Re: Patch for collation using ICU

From: "John Hansen" <john(at)geeknet(dot)com(dot)au>
To: "Palle Girgensohn" <girgen(at)pingpong(dot)net>, <pgsql-hackers(at)postgresql(dot)org>
Cc: "Andrew Dunstan" <andrew(at)dunslane(dot)net>
Subject: Re: Patch for collation using ICU
Date: 2005-03-26 02:59:19
Message-ID: 5066E5A966339E42AA04BA10BA706AE5627D@rodrick.geeknet.com.au
Views: Raw Message | Whole Thread | Download mbox | Resend email
Thread:
Lists: pgsql-hackers

> -----Original Message-----
> From: Palle Girgensohn [mailto:girgen(at)pingpong(dot)net]
> Sent: Saturday, March 26, 2005 1:10 PM
> To: pgsql-hackers(at)postgresql(dot)org
> Cc: John Hansen; Andrew Dunstan
> Subject: Re: [HACKERS] Patch for collation using ICU
>
> --On fredag, mars 25, 2005 00.40.04 +0100 Palle Girgensohn
> <girgen(at)pingpong(dot)net> wrote:
>
> > Hi!
> >
> > I've put together a patch for using IBM's ICU package for collation.
> >
> > If your OS does not have full support for collation ur
> > uppercase/lowercase in multibyte locales, this might be
> useful. If you
> > are using a multibyte character encoding in your database and want
> > collation, i.e. order by, and also lower(), upper() and
> initcap() to
> > work properly, this patch will do just that.
> >
> > This patch is needed for FreeBSD, since this OS has no support for
> > collation of for example unicode locales (that is,
> wcscoll(3) does not
> > do what you expect if you set LC_ALL=sv_SE.UTF-8, for
> example).

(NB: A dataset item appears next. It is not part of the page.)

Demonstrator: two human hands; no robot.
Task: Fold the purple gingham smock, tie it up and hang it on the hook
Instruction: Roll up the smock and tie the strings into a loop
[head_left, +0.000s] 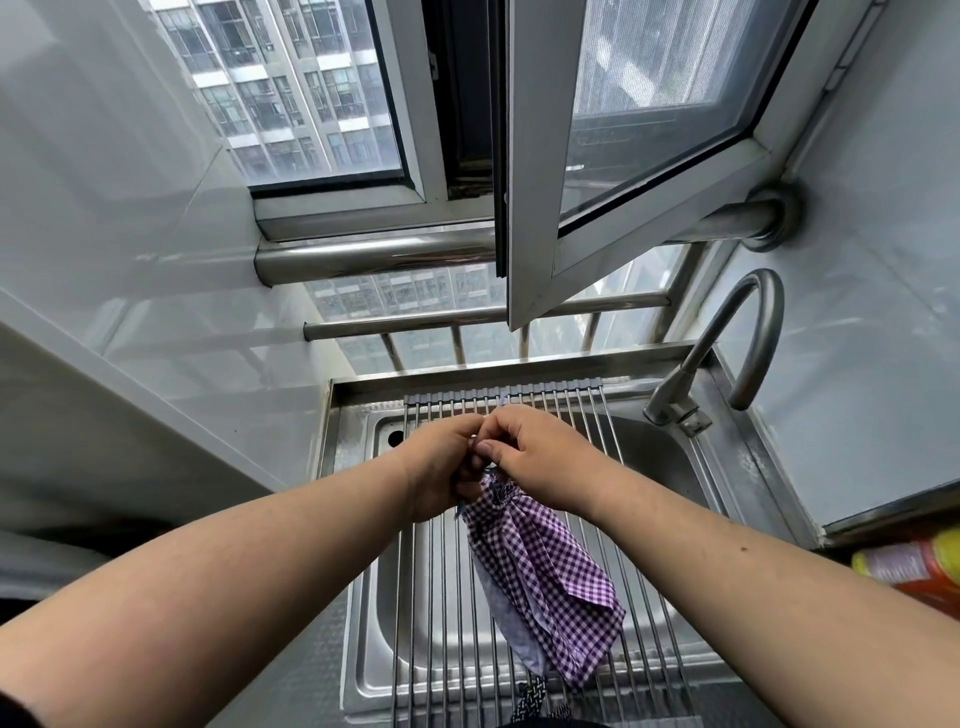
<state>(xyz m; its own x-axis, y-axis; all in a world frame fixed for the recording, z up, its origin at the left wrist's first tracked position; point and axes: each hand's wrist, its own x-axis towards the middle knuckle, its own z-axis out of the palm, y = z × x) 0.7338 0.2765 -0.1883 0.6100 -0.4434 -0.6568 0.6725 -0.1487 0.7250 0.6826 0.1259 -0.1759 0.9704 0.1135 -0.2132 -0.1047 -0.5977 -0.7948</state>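
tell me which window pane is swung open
The right-hand silver-framed window pane; it angles inward above the steel sink, while the left pane sits flush and closed.

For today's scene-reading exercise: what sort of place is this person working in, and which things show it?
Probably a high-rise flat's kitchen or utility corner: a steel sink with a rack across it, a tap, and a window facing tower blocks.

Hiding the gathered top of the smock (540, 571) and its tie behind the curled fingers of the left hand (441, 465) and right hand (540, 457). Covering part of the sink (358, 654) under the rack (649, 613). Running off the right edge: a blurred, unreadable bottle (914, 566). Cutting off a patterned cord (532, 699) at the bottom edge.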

AFAIK
> > the patch is *not* necessary for Linux, although IBM claims ICU
> > collation to be about twice as fast as glibc for simple
> western locales.
> >
> > It adds a configure switch, `--with-icu', which will set up
> the code
> > to use ICU instead of wchar_t and wcscoll.
> >
> > This has been tested only on FreeBSD-4.11 &
> FreeBSD-5-stable, where it
> > seems to run well. I've not had the time to do any comparative
> > performance tests yet, but it seems it is at least not slower than
> > using
> > LATIN1 with sv_SE.ISO8859-1 locale, perhaps even faster.
> >
> > I'd be delighted if some more experienced postgresql hackers would
> > review this stuff. The patch is pretty compact, so it's
> fast reading
> > :) I'm planning to add this patch as an option (tagged
> > "experimental") to FreeBSD's postgresql port. Any ideas
> about whether
> > this is a good idea or not?
> >
> > Any thoughts or ideas are welcome!
> >
> > Cheers,
> > Palle
> >
> > Patch at:
> >
> <http://people.freebsd.org/~girgen/postgresql-icu/pg-801-icu-2005-03-1
> > 4.d
> > iff>
> >
> > ICU at sourceforge: <http://icu.sf.net/>
>
>
> Hi!
>
> There's a new patch to fix some reported problems.
>
> <http://people.freebsd.org/~girgen/postgresql-icu/pg-801-icu-2
005-03-26.diff>
>
> This version uses the DatabaseEncoding and sets the ICU
> encoding at the same time. I had to create a conversion table
> from PostgreSQL's own, somewhat odd and non-standard, names
> of encodings, into the prefered IANA names. On or two of the
> more odd ones might be slightly incorrect, hopefully not too
> far off anyway?
>
> I've noticed a couple of things about using the ICU patch vs. pristine
> pg-8.0.1:
>
> - ORDER BY is case insensitive when using ICU. This might
> break the SQL standard (?), but sure is nice :)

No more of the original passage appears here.